繰り返しになりますが、ディー・オー・エスさんでなければこうはならなかったと感じています。「今後、VPNにつながっていない機器に対するデータ取得のスキームは絶対必要になる」と考えていましたから、実際に実現できたことは本当によかったです。

さいごに

── 現在IT資産管理ソフトの導入を検討されている方に向けて、メッセージをお願いします。

藤田様 選定時にはいろいろなツールを比較検討しましたが、管理画面の「使いやすさ」はSS1が一番でした。複数人での管理を考えている場合は、このExcelライクの見た目が馴染みやすくていいんじゃないでしょうか。

内山様 私はIT資産管理ツールって、各社であまり大きな差があるものじゃないと考えているんですが、だからこそこちら側に「寄り添ってくれる」という目に見えない・価格でも表せない部分が重要だと思うんですよね。ディー・オー・エスのメンバーは、そういったところに関してとてもレベルの高い人材がそろっていると感じています。なので、少なくとも私自身はSS1を導入したことに満足していますし、多くの方がそうなるのではと思っていますよ。

塚本様 「迷うぐらいなら入れてみな!」の一言に尽きますね(笑)。こういうのは実際に使ってみないと良さはわかりませんから。それに、導入して「入れなきゃよかった」と思われるような製品はこのご時世には生き残ってないですよ。

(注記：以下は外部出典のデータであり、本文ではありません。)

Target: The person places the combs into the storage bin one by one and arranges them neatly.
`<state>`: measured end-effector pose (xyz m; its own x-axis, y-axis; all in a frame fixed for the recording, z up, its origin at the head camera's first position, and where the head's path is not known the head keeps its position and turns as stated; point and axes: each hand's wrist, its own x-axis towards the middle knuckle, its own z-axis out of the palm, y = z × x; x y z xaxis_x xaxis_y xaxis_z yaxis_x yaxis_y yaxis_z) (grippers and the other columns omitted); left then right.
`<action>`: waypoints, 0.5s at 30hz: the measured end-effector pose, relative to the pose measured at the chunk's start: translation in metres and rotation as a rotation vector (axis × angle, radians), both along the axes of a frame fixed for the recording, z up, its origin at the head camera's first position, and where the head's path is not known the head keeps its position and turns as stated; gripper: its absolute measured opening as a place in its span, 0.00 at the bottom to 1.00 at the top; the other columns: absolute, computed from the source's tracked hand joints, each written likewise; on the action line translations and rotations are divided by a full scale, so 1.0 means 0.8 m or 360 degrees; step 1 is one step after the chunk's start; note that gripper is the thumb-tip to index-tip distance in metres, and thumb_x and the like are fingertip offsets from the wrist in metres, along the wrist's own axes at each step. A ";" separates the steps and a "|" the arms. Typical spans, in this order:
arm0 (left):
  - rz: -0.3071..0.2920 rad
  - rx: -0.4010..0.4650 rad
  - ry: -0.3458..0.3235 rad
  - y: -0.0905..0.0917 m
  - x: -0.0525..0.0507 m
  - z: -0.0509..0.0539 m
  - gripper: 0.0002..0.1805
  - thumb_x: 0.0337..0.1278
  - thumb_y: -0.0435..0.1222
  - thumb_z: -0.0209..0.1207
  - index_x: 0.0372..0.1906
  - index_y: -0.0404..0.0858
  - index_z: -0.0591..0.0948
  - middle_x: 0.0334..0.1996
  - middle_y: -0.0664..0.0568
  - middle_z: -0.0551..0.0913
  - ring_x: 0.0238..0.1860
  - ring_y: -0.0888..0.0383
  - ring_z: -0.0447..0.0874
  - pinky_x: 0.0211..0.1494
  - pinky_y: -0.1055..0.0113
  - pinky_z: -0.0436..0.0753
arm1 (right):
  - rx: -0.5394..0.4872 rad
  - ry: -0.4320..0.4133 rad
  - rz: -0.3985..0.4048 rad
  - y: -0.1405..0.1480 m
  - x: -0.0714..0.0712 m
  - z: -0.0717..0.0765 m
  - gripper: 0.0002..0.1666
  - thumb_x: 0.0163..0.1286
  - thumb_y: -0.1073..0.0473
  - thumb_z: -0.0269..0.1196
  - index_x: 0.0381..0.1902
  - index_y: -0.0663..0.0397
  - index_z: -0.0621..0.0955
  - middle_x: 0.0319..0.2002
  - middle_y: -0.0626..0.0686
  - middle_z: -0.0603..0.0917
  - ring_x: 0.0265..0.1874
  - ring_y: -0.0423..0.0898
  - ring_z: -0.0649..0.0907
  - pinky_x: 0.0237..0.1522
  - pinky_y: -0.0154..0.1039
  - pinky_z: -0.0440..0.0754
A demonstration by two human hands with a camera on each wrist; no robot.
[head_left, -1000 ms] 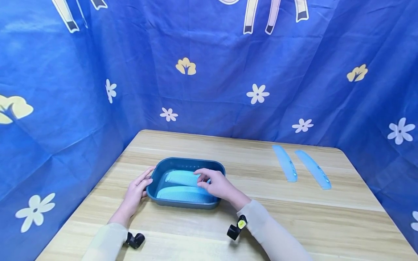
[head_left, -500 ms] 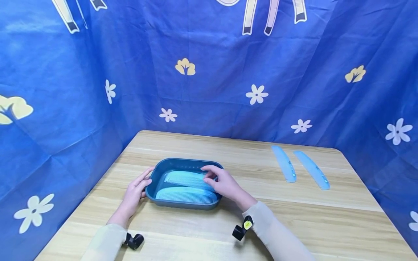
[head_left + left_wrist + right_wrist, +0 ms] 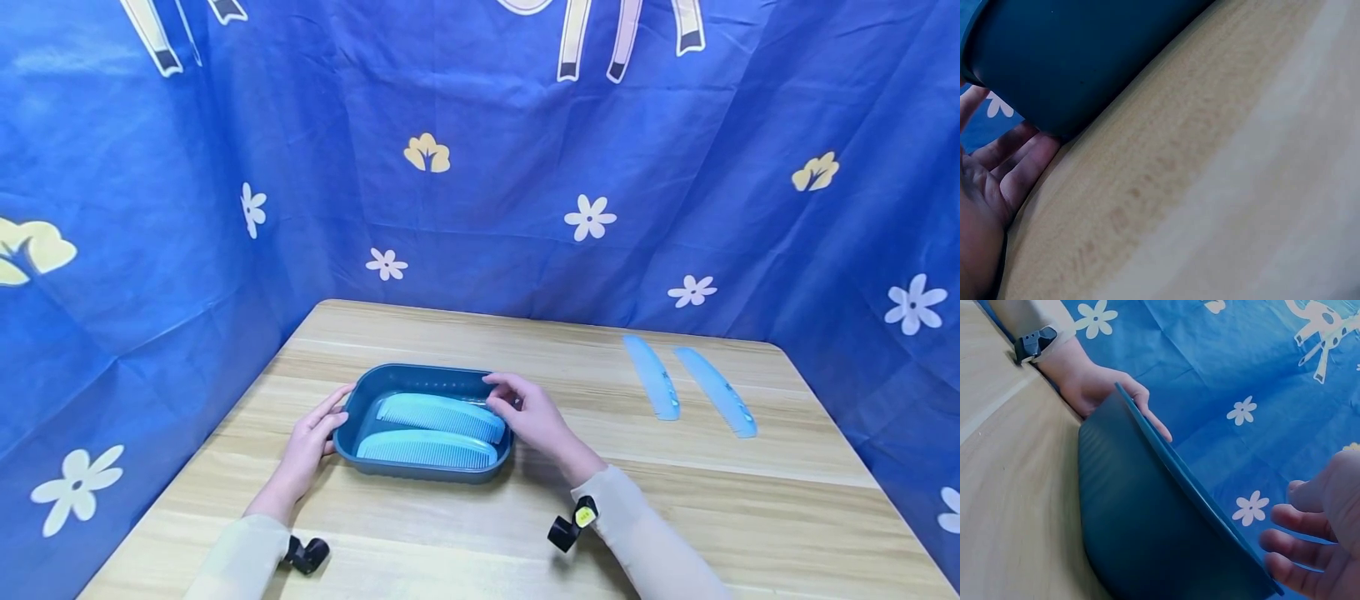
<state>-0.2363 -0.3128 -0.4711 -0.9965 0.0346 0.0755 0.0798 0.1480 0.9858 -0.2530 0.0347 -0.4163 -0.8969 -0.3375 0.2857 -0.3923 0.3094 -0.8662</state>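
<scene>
Right hand (image 3: 534,415), grip loose, holding nothing, by teal basin's (image 3: 420,473) right rim; left hand (image 3: 306,437) grips its left end. Near comb (image 3: 427,447), rear comb (image 3: 442,412) lie inside. Left comb (image 3: 651,377), right comb (image 3: 716,390) lie on surface (image 3: 427,542), far right. Probably comb loading; next likely calls for reaching right, pinching one.

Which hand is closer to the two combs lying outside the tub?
Right: the right hand is at the right end of the tub, left of the two combs; the left hand holds the opposite end, farther away.
</scene>
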 end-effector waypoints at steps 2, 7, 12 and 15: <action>-0.0003 -0.0005 0.0004 0.000 0.000 0.000 0.26 0.69 0.41 0.46 0.70 0.46 0.62 0.62 0.36 0.63 0.47 0.66 0.75 0.40 0.66 0.81 | -0.0028 0.0003 -0.0023 0.004 -0.001 -0.001 0.17 0.65 0.61 0.60 0.53 0.53 0.78 0.34 0.47 0.80 0.30 0.43 0.78 0.31 0.35 0.78; -0.0004 -0.0014 0.0006 -0.001 0.000 0.001 0.26 0.69 0.42 0.46 0.70 0.46 0.62 0.63 0.36 0.63 0.48 0.66 0.75 0.40 0.66 0.81 | -0.0063 -0.0007 -0.0056 0.012 -0.002 -0.005 0.18 0.66 0.62 0.60 0.54 0.57 0.77 0.33 0.49 0.80 0.28 0.45 0.79 0.29 0.35 0.78; -0.0009 -0.0019 -0.0003 -0.001 0.001 0.002 0.26 0.69 0.42 0.46 0.70 0.44 0.62 0.63 0.36 0.62 0.48 0.66 0.75 0.40 0.66 0.81 | -0.0099 -0.0020 -0.0068 0.020 -0.004 -0.009 0.19 0.66 0.63 0.60 0.54 0.61 0.76 0.32 0.50 0.81 0.29 0.51 0.81 0.28 0.36 0.78; -0.0015 -0.0016 0.0004 0.000 0.001 0.002 0.26 0.69 0.42 0.46 0.70 0.44 0.61 0.64 0.36 0.62 0.49 0.67 0.73 0.40 0.66 0.81 | -0.0119 -0.0026 -0.0082 0.027 -0.006 -0.011 0.19 0.66 0.63 0.59 0.54 0.61 0.76 0.32 0.52 0.81 0.29 0.55 0.81 0.28 0.38 0.79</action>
<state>-0.2354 -0.3127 -0.4699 -0.9960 0.0449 0.0775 0.0837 0.1569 0.9841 -0.2577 0.0560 -0.4251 -0.9173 -0.2693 0.2933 -0.3630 0.2630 -0.8939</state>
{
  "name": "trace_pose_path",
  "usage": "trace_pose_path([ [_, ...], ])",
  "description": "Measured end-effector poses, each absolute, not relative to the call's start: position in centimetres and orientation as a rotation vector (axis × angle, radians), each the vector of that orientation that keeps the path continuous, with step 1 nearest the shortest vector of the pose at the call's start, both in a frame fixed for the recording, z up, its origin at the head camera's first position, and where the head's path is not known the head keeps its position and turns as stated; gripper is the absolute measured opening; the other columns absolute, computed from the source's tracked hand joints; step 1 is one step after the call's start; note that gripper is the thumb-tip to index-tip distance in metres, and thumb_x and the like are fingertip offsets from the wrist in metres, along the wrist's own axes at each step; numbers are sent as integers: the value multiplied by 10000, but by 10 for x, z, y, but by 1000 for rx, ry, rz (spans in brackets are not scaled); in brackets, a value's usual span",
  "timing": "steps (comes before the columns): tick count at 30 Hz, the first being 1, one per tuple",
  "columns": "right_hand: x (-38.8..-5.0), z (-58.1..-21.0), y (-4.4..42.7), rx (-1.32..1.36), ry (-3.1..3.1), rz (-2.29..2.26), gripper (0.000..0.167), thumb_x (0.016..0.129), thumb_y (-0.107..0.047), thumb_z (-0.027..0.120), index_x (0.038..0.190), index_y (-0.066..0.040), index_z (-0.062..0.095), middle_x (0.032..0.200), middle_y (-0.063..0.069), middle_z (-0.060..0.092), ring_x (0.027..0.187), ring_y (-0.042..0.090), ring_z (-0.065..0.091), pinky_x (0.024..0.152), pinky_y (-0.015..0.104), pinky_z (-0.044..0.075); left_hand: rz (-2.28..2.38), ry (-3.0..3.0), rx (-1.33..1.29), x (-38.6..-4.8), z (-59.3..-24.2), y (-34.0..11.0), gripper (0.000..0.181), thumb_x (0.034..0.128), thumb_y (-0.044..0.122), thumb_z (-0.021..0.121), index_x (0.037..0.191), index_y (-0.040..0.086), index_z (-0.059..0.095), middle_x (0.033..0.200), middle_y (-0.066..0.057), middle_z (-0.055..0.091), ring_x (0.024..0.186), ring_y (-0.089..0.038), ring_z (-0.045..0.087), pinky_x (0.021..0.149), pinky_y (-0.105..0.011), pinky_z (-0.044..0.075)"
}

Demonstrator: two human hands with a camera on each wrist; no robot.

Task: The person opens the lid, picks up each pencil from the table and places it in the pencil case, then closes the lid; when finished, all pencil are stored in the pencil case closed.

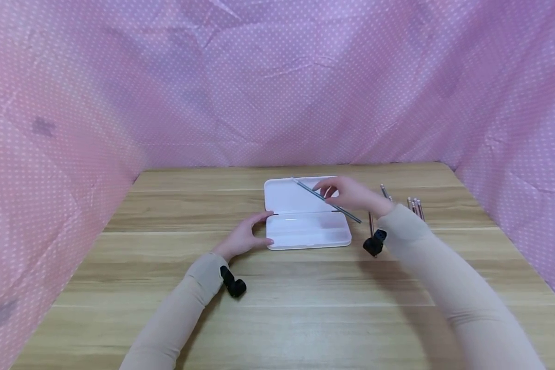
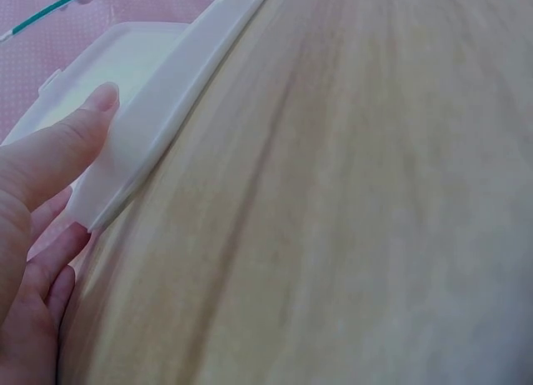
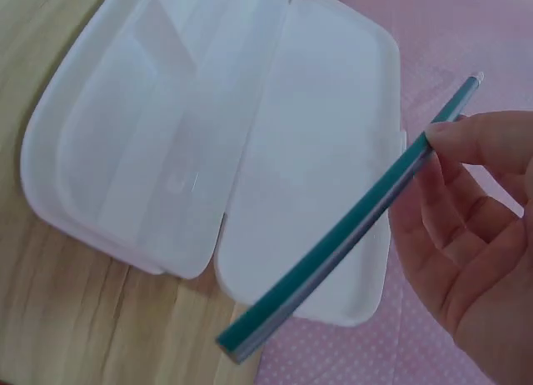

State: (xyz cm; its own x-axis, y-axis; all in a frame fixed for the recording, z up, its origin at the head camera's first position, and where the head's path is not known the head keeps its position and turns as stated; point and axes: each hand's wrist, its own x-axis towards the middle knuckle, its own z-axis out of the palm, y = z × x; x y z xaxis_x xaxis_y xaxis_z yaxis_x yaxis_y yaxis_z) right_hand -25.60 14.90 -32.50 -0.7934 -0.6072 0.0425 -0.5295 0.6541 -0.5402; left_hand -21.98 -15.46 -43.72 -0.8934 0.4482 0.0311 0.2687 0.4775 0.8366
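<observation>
- A green-and-silver pencil (image 3: 333,235) is being held aslant in the air above the opened case, its whitish tip pointing toward the far left; its other end is reaching past the case's right side in the head view.
- The pencil is being pinched near its whitish-tipped half between thumb and fingers of the right hand (image 1: 349,194); the other fingers are being kept curled behind it.
- A white plastic pencil case (image 1: 308,231) is being supported by the table beneath; its lid (image 1: 282,195) is being left folded back on the far side, and its near tray is being shown without contents.
- The left end of the case is being held by the left hand (image 1: 242,239); thumb and fingers are being spread apart, the thumb set at the near wall, the fingers round the end.
- To the right, several more pencils (image 1: 415,205) are being partly hidden by the right arm.
- Black wrist cameras (image 1: 374,244) are being worn over pale sleeves (image 1: 458,303); the wood-grain table (image 1: 305,308) is being enclosed by pink polka-dot cloth (image 1: 277,92).
</observation>
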Motion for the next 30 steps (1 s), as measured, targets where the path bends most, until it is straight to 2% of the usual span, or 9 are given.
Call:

SS1は生き残れるだけの力がある製品だと思っていますので、何か課題があってツールの導入を迷っているようであれば、とにかく入れてみることをおすすめします。

── 力強いお言葉、身に沁みます。塚本様、内山様、藤田様、この度は貴重なお話をいただきありがとうございました。

(インタビュー:ディー・オー・エス 山本) ※インタビュー内容は取材当時のものです

■株式会社バンダイナムコホールディングス様 概要
バンダイナムコグループは、「Fun for All into the Future」をパーパスに掲げ、エンターテインメントが生み出す心の豊かさで、人と人、人と社会、人と世界がつながる持続可能な社会の実現を目指しています。

SS1をご活用いただいている株式会社バンダイナムコホールディングス様の導入事例をご紹介させていただきました。